Attorno a Csejthe la visione allucinata di un’umanità povera, afflitta, degradata, ragazze senza dote pronte per il gerontocomio demoniaco della contessa. Dicevo di una scrittura allucinogena, labile, ipnotica, infittita di papavero rosso e tenui personaggi di contorno che fluttuano in cima ad alti pali, tra cimiteri di campagna e bandiere contro i vampiri. E se Gilles de Rais non cessava di borbottare sul patibolo per i carmelitani di Nantes, Erzsébet scivola nel grigio mutismo della sua cella senza luce, con gli occhi colmi di fantasmi che si rigenerano a ogni nuovo racconto. Nel ’68 la Toscano, probabilmente infiammata dal libro della scrittrice surrealista, si cimenta ancora una volta con la contessa: schiude il mondo sotterraneo del castello e racconta la medesima storia, in un girotondo che ricorda certi gotici di Margheriti. Anche la Toscano prova a sfoggiare una scrittura piena di echi, una miniaturizzazione di quella della Penrose; veloci ricostruzioni storiche e atmosferiche, frammenti colorati iridati di storie sussurrate a mezza voce dal popolino. Tra scene al chiaror di luna e corpi trascinati nei boschi, la Toscano si affida maggiormente ai personaggi di contorno, fedeli servitori d’incubo come un nano deforme, una vecchia strega, un mercante di bambole, in un puzzo che fermenta un gotico pulp e scaduto di grande effetto. L’epoca è quella buia di un ultimo feudalesimo ove la contessa può divertirsi con le sue tenaglie d’argento sui corpi delle giovani contadine. La contessa è completamente nuda, le bacinelle lorde di sangue virginale. L’orgia di sangue riprende, senza soluzione di continuità, con un finale sospeso, che per una volta non chiude. Tutto questo in pieno ’68, in un mondo che di castelli lugubri non vuol più sentir parlare. Mentre il volumetto pulp esce nelle patrie edicole, il mondo è sul punto di cadere in preda del caos. A New York e San Francisco i giovani se ne stanno sdraiati sui prati, indossano abiti eccentrici e variopinti da mendicanti; è il “flower power”, il mito di una “hippyland” cresciuta all’ombra di Thoreau e Huxley. La nuova gioventù cerca altro rispetto alla moneta falsa dei valori borghesi; Freud, Nepal, Mao, Trotzky si miscelano con droga e ricerche metafisiche.

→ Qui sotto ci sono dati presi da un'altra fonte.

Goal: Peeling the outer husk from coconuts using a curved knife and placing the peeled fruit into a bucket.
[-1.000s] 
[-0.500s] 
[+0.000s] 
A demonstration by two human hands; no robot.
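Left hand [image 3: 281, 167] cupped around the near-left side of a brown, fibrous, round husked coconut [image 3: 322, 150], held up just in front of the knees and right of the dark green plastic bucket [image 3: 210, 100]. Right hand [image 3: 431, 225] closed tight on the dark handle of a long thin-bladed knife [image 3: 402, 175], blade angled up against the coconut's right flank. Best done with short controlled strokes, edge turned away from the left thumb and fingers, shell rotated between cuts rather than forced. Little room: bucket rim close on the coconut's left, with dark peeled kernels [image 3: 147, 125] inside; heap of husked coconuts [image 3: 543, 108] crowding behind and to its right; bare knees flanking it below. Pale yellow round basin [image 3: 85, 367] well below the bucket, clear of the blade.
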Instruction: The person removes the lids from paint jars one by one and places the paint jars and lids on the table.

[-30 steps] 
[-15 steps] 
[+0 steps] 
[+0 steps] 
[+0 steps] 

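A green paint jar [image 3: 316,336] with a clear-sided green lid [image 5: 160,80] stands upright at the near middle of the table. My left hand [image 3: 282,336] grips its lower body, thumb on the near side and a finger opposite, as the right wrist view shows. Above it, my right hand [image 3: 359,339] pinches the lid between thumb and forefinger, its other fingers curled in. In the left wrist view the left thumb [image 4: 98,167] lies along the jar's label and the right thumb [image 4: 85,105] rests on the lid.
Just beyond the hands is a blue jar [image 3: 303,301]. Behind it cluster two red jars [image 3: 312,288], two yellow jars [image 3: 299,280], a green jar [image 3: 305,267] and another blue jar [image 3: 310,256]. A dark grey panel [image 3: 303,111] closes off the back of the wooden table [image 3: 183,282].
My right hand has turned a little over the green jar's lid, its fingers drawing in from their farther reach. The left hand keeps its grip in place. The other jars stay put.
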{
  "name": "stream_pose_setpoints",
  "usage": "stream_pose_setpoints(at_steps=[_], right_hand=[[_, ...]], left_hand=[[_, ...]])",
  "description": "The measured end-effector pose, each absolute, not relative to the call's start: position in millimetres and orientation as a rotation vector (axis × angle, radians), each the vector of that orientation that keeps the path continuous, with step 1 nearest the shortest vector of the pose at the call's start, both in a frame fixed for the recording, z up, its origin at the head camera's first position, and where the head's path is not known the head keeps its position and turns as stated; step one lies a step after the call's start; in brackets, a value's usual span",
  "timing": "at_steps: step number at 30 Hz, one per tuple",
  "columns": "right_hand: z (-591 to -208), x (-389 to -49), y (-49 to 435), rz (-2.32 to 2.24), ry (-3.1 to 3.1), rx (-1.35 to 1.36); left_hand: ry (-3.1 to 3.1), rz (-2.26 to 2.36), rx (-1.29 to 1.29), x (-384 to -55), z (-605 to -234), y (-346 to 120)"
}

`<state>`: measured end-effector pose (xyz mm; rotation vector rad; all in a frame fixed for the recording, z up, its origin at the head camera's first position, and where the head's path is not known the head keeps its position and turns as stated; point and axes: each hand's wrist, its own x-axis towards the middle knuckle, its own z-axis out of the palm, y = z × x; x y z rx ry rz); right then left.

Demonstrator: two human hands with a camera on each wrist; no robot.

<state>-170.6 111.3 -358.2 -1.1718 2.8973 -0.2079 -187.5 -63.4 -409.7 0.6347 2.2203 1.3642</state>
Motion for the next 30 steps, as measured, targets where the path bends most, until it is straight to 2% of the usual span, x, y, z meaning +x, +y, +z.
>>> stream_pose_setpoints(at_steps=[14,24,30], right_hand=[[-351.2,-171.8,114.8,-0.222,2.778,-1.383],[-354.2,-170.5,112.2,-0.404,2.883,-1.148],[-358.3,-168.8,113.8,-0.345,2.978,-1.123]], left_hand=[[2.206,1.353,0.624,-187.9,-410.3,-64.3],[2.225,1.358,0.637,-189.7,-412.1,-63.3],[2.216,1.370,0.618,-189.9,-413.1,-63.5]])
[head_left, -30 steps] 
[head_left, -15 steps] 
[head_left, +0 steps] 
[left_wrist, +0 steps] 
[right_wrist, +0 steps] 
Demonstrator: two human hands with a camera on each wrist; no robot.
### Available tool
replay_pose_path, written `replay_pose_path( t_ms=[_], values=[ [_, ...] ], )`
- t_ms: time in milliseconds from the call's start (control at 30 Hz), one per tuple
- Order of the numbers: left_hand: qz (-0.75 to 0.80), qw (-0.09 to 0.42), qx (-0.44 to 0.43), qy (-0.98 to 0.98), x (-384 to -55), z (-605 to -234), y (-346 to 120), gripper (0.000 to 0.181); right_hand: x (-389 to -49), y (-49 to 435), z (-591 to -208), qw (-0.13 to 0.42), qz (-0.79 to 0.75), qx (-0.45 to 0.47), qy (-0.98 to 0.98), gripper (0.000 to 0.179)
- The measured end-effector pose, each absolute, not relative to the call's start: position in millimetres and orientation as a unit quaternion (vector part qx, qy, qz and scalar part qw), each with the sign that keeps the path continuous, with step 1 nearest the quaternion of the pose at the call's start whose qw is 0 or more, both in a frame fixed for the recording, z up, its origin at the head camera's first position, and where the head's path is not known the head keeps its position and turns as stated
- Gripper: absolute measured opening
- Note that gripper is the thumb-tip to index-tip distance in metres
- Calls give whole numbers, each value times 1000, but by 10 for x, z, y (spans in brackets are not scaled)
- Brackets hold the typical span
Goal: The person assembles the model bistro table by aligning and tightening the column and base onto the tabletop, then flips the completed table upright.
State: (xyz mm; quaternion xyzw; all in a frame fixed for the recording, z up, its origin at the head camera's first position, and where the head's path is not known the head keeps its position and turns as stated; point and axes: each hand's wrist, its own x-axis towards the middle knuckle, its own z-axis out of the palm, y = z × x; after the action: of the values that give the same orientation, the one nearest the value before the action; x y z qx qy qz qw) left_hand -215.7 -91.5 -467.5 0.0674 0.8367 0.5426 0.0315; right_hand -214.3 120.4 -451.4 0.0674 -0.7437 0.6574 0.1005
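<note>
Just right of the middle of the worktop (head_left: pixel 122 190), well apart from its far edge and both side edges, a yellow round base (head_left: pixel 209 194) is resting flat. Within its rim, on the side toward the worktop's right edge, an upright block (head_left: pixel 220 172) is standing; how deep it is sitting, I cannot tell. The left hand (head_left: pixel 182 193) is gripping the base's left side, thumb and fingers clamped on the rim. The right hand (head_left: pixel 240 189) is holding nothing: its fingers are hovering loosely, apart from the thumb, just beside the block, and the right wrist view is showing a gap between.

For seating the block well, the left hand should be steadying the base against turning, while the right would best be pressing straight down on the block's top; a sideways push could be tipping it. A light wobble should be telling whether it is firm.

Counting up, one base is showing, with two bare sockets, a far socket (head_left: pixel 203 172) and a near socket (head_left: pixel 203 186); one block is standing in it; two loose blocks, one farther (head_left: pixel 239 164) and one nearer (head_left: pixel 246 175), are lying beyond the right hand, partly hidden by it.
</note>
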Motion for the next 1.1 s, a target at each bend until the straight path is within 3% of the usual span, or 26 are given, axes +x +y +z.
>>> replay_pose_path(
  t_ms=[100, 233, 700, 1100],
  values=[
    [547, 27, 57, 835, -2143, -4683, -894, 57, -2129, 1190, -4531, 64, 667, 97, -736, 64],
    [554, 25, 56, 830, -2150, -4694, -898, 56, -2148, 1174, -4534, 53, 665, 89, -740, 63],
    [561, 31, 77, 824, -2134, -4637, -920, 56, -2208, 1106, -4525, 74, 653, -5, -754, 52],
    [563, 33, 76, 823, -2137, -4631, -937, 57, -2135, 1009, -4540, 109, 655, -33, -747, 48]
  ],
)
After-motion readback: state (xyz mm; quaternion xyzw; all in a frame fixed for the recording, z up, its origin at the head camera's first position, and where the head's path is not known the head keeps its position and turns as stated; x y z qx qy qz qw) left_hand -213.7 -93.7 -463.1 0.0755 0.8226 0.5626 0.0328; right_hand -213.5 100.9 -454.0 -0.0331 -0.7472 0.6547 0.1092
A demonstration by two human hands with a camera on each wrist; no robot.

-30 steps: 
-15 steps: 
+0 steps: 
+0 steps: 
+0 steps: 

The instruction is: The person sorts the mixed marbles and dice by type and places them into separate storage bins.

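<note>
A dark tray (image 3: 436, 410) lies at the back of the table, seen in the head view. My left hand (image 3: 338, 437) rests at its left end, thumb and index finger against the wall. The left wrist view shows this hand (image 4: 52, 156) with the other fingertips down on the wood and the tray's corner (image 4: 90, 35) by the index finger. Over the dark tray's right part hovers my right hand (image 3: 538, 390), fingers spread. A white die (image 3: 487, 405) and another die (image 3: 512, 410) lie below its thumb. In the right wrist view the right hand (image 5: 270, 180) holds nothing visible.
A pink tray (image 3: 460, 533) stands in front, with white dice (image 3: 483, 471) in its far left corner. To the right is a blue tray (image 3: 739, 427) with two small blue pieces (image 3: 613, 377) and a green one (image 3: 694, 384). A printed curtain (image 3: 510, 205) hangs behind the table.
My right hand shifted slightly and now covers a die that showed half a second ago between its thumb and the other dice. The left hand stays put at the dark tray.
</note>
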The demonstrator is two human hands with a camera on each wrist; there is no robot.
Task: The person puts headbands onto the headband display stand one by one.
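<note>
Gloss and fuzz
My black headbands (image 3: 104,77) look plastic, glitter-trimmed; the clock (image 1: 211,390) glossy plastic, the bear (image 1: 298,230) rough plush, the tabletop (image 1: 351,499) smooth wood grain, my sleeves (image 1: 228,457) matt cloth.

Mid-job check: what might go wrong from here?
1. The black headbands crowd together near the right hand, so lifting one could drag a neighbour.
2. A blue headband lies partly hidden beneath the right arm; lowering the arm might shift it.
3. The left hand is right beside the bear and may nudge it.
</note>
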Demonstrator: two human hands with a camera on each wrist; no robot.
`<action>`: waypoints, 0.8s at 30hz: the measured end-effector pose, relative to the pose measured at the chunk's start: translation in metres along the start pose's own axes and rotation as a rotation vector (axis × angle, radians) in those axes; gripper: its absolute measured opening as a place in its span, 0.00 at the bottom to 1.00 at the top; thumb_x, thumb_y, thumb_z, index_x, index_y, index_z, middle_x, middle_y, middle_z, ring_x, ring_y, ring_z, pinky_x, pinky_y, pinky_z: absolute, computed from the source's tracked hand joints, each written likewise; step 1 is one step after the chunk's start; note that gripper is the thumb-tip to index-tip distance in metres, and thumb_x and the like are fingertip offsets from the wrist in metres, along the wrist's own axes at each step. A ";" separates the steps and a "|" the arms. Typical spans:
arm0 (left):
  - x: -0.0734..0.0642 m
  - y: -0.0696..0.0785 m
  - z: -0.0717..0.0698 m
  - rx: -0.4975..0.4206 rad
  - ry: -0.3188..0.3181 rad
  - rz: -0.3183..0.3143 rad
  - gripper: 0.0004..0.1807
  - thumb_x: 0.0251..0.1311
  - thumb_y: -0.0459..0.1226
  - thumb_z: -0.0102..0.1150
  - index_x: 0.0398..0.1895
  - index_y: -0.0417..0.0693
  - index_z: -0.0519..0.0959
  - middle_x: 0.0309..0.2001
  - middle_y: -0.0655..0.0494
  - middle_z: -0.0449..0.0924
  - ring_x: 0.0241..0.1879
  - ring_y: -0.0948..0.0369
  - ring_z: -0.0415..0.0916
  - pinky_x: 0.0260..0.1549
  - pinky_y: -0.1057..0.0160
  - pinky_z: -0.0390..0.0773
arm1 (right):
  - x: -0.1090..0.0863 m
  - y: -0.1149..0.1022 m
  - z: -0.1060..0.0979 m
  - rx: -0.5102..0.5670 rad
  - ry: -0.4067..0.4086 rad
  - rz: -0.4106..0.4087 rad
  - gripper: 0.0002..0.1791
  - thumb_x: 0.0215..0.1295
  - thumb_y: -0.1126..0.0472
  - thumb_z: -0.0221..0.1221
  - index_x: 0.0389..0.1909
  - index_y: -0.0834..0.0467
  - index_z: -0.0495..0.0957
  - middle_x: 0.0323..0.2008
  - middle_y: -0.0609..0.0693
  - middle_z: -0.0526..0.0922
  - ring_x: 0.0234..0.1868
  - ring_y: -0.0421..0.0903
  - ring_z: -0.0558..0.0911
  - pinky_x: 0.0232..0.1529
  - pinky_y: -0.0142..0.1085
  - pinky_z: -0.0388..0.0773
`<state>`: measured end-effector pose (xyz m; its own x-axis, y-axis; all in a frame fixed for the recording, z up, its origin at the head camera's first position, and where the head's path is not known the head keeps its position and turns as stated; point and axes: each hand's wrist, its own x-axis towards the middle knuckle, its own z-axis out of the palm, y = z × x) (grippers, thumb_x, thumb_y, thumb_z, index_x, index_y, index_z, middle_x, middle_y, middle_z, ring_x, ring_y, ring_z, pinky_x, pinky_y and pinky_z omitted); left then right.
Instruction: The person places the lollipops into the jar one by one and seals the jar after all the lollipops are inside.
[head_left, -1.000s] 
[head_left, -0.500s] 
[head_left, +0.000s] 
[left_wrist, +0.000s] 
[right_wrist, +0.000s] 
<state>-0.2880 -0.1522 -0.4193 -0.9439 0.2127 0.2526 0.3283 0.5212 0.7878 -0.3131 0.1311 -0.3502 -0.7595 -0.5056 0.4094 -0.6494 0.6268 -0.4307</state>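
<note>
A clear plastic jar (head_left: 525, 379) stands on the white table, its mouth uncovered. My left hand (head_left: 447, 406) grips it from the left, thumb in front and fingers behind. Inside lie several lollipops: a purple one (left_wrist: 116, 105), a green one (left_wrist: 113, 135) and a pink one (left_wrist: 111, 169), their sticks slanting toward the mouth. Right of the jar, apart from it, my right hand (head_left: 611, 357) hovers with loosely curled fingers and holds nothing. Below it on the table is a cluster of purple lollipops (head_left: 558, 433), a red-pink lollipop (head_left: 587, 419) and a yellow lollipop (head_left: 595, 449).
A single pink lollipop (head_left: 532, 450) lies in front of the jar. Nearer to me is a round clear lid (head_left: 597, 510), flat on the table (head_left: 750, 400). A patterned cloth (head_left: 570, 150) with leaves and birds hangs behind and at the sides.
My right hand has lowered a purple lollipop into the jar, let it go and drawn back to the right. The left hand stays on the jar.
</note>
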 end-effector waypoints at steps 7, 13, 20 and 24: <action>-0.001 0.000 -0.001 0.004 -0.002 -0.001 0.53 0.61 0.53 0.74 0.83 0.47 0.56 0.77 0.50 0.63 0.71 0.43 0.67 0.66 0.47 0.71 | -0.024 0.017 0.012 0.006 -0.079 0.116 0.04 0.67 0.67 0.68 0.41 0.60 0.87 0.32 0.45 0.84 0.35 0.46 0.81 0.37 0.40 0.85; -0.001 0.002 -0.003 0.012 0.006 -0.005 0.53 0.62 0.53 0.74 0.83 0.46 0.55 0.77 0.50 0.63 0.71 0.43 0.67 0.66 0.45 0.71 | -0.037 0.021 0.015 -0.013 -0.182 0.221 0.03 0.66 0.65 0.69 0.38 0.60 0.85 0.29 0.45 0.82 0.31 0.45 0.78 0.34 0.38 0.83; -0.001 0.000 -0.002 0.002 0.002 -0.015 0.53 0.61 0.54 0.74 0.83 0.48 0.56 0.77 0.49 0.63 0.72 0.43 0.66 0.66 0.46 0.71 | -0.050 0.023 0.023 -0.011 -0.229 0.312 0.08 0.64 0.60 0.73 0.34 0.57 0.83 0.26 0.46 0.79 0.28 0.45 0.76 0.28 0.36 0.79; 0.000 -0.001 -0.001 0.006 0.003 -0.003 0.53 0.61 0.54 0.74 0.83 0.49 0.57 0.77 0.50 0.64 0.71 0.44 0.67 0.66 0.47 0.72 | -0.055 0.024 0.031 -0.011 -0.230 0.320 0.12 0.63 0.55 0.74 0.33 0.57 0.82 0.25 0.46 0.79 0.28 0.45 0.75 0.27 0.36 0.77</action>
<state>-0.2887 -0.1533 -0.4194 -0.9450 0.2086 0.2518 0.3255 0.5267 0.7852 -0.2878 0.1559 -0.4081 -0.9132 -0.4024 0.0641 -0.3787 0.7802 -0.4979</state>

Intanto il lugubre castello di Csejthe se ne rimane arrampicato ferrigno e misterioso, nel suo liquore primigenio: un’ultima nota.

Chi leggeva questi volumetti?
Bissoli, ok.
E poi?

Un venditore di Lanzo Torinese con cui sono in contatto mi ha raccontato di aver svuotato una villa piena di materiale pornografico ed erotico accatastato in oltre quarant’anni da un pornomane vero, uno che comprava tutto quello che usciva in edicola tra gli anni ’60 e ’70 e per ogni testata ne prendeva un sei, sette copie, tutte conservate in modo perfetto. Da quel mare di carta è uscito di tutto, collane e immagini di cui non ci si ricordava più. Sempre il venditore mi ha raccontato che da certe riviste uscivano pure delle polaroid scattate dal pornomane, immagini casalinghe che riproducevano (con amiche sconosciute) le pose di certe foto sulle riviste. Una infinitesimale parte di quella collezione l’ho comprata io.  Ecco, questo doveva essere un lettore ideale di allora. Altri? Studenti? Militari? Impiegati fantozziani? Uomini soli e insoddisfatti? Politici? Censori (il Sordi del “Comune senso del pudore”, su questo, ha scritto una pagina definitiva)? Donne, perché no? Una risposta la potremmo dare sfogliando le lettere che i lettori (sempre sian vere) inviavano a quelle riviste. Prima o poi mi ci metto, lo prometto.

Per tornare al libro.
Non solo le stragi generano fantasmi.